The annual inflation rate fell from 2.5 per cent in July to reach the lowest level since February 2021.

Statistics Canada’s consumer price index report on Tuesday attributed the slowdown in part to lower gasoline prices.

Clothing and footwear prices also decreased on a month-over-month basis, marking the first decline in the month of August since 1971 as retailers offered larger discounts to entice shoppers amid slowing demand.

The Bank of Canada’s preferred core measures of inflation, which strip out volatility in prices, also edged down in August.

The marked slowdown in price growth last month was steeper than the 2.1 per cent annual increase forecasters were expecting ahead of Tuesday’s release and will likely spark speculation of a larger interest rate cut next month from the Bank of Canada.

“Inflation remains unthreatening and the Bank of Canada should now focus on trying to stimulate the economy and halting the upward climb in the unemployment rate,” wrote CIBC senior economist Andrew Grantham.
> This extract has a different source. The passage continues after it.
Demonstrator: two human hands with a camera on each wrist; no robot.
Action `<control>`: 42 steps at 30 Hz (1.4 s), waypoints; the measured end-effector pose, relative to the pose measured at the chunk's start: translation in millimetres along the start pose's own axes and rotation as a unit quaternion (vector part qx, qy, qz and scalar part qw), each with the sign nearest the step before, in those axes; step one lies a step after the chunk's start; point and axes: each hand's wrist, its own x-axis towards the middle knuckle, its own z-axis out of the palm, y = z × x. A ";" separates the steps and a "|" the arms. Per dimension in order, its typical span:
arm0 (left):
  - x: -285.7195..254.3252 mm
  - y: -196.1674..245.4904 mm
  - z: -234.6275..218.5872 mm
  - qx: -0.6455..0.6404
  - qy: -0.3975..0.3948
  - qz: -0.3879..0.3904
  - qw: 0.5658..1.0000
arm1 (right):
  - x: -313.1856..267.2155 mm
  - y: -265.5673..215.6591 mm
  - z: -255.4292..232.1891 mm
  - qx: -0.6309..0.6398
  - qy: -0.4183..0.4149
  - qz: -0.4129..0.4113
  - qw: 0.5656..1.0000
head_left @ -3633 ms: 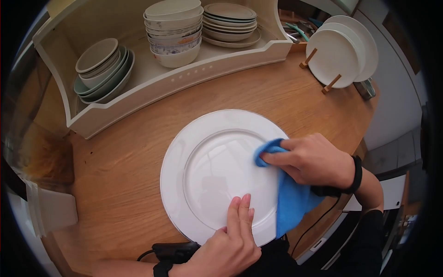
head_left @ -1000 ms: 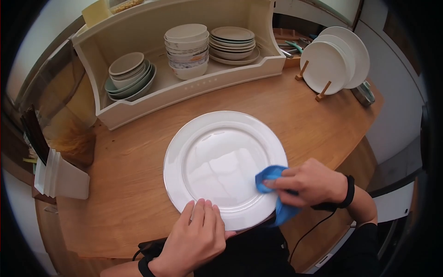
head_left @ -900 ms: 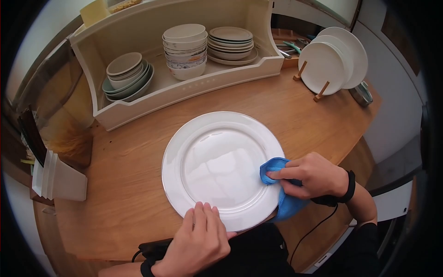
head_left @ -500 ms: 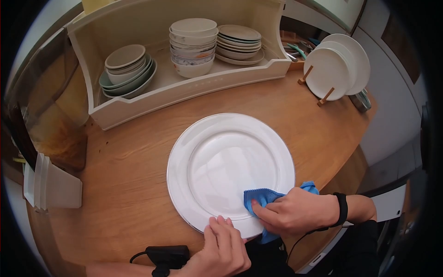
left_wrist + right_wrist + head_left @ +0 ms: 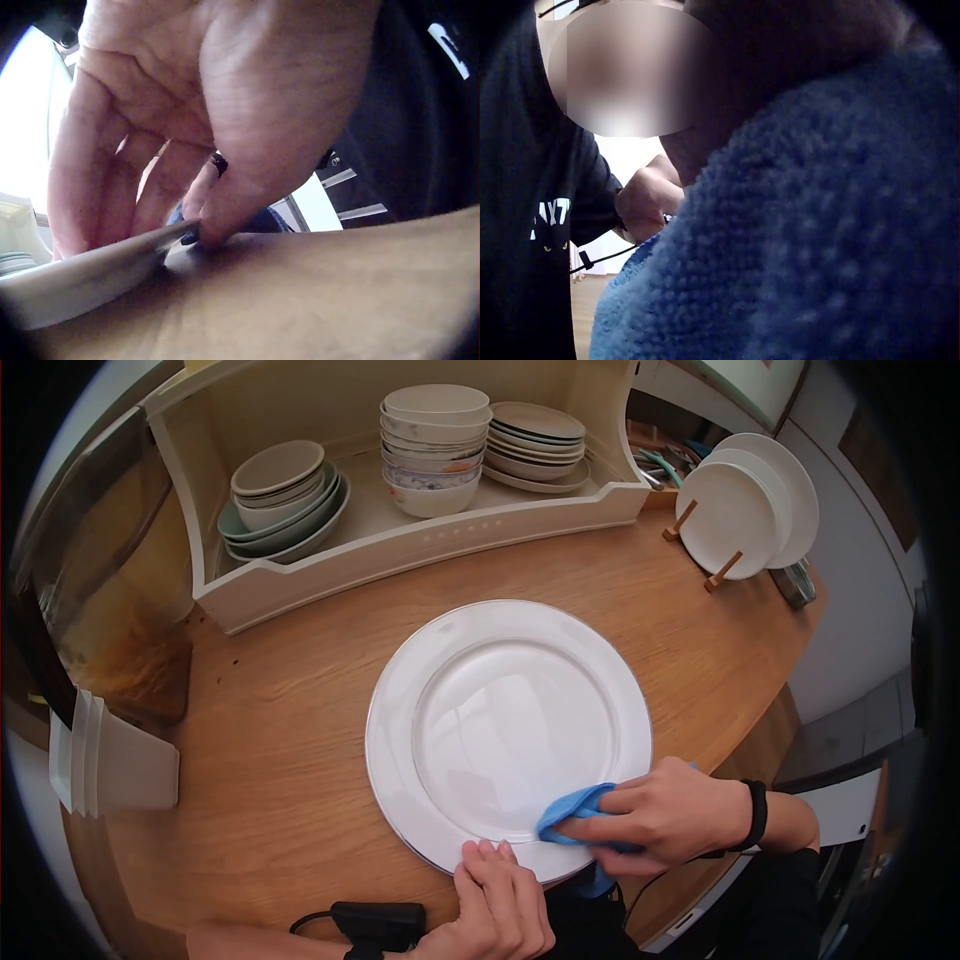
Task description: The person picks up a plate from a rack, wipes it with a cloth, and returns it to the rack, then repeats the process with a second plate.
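A large white plate lies on the wooden table, its near rim towards the person. The left hand holds that rim at the front. In the left wrist view its fingers reach over the top of the plate, while the thumb is at the rim's edge. The right hand grips a bunched blue cloth and presses it on the plate's lower right rim. Part of the cloth hangs below that hand. Textured blue cloth fills much of the right wrist view.
Behind the plate, a cream shelf bears stacked bowls and plates. Upright plates stand in a wooden rack at the back right. White plastic containers are at the left. A black device with a cable sits by the left wrist.
The right hand has wiped with the cloth from the plate's right side down to its lower right rim. The left hand's fingers have drawn back from the plate's inside to its near rim.
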 end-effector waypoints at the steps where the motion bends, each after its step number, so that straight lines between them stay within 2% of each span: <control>1: -0.1 0.8 0.4 -0.003 -0.001 0.001 1.000 | -6.6 2.5 -1.7 -0.012 -0.003 0.020 1.000; 7: 1.1 7.6 0.7 0.021 -0.006 -0.003 1.000 | -33.0 42.4 -9.2 -0.017 0.056 0.080 0.995; 10: 1.0 6.4 0.7 0.039 -0.011 0.000 0.999 | -24.8 57.4 -19.9 -0.015 0.077 0.099 0.992; 12: 1.0 6.1 1.8 0.046 -0.011 0.004 0.999 | -19.7 71.8 -18.0 0.002 0.133 0.101 0.986; 14: -0.7 7.0 2.5 0.056 -0.011 0.008 0.998 | -12.6 75.5 -18.1 0.018 0.137 0.113 0.984; 16: -2.8 9.9 5.2 0.067 -0.009 0.007 0.998 | -8.0 83.4 -9.9 0.098 0.206 0.092 0.969; 20: -4.7 15.7 8.7 0.064 0.006 -0.012 0.998 | -15.6 65.4 -4.3 0.078 0.188 0.126 0.971; 24: -6.7 20.3 12.4 0.069 -0.001 -0.007 0.998 | -21.6 36.4 9.5 -0.043 0.182 0.143 0.972; 25: -7.9 25.8 20.5 0.056 -0.001 0.000 0.998 | -21.5 28.8 12.3 -0.090 0.175 0.119 0.973; 27: -6.8 22.7 19.8 0.043 -0.002 0.007 0.999 | -18.5 11.7 13.7 -0.098 0.153 0.111 0.977; 29: -7.4 18.4 9.8 0.083 0.006 -0.006 0.997 | -17.2 4.9 16.4 -0.119 0.112 0.077 0.984; 30: -6.5 17.9 8.6 0.083 0.008 -0.006 0.997 | -16.1 1.5 16.2 -0.120 0.112 0.078 0.983; 32: -5.3 16.8 6.8 0.062 0.009 -0.012 0.998 | -10.5 -5.5 15.5 -0.085 0.071 -0.007 0.994; 33: -5.2 16.7 7.2 0.063 0.009 -0.013 0.998 | -8.5 -4.0 25.6 -0.063 0.081 -0.048 0.994; 36: -4.7 16.3 8.8 0.066 0.022 -0.024 0.997 | -4.0 -10.2 42.5 -0.031 0.106 -0.082 0.990; 37: -5.1 15.6 9.2 0.071 0.024 -0.021 0.997 | -4.8 -10.6 37.9 -0.031 0.106 -0.083 0.990; 39: -7.1 14.3 10.5 0.075 0.023 -0.020 0.997 | -8.0 -8.2 16.2 0.026 0.018 -0.069 0.997; 40: -7.4 13.8 11.3 0.075 0.026 -0.016 0.997 | -12.2 -4.0 4.0 0.026 0.017 -0.070 0.997; 42: -7.7 13.5 12.7 0.074 0.030 -0.011 0.997 | -27.8 12.3 -22.5 0.052 -0.052 0.014 0.997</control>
Benjamin Reitzes, managing director of Canadian rates and macro strategist at BMO, said Tuesday’s figures “tilt the scales” slightly in favour of more aggressive cuts, though he noted the Bank of Canada will have one more inflation reading before its October rate announcement.

“If we get another big downside surprise, calls for a 50 basis-point cut will only grow louder,” wrote Reitzes in a client note.
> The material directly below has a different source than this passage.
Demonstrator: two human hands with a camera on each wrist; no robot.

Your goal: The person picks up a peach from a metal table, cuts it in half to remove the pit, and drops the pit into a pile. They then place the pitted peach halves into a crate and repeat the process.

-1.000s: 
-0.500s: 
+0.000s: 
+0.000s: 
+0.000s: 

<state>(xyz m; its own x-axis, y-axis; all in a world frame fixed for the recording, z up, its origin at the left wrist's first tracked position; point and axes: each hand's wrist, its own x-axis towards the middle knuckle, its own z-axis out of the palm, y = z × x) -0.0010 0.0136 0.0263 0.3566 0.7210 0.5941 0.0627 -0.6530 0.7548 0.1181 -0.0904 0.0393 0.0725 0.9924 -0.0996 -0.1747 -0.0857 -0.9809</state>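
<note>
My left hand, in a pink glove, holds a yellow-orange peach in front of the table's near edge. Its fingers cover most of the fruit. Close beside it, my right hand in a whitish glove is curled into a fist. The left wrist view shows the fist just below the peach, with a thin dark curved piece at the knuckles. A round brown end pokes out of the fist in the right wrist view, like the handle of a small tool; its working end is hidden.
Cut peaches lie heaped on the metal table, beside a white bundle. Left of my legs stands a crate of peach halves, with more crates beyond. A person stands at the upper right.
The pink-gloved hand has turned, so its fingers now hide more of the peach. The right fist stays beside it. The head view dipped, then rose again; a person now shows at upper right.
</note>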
The central bank began rapidly hiking interest rates in March 2022 in response to runaway inflation, which peaked at a whopping 8.1 per cent that summer.

The central bank increased its key lending rate to five per cent and held it at that level until June 2024, when it delivered its first rate cut in four years.

A combination of recovered global supply chains and high interest rates have helped cool price growth in Canada and around the world.

Bank of Canada governor Tiff Macklem recently signalled that the central bank is ready to increase the size of its interest rate cuts, if inflation or the economy slow by more than expected.

Its key lending rate currently stands at 4.25 per cent.

CIBC is forecasting the central bank will cut its key rate by two percentage points between now and the middle of next year.

The U.S. Federal Reserve is also expected on Wednesday to deliver its first interest rate cut in four years.

This report by The Canadian Press was first published Sept. 17, 2024.

The Canadian Press. All rights reserved.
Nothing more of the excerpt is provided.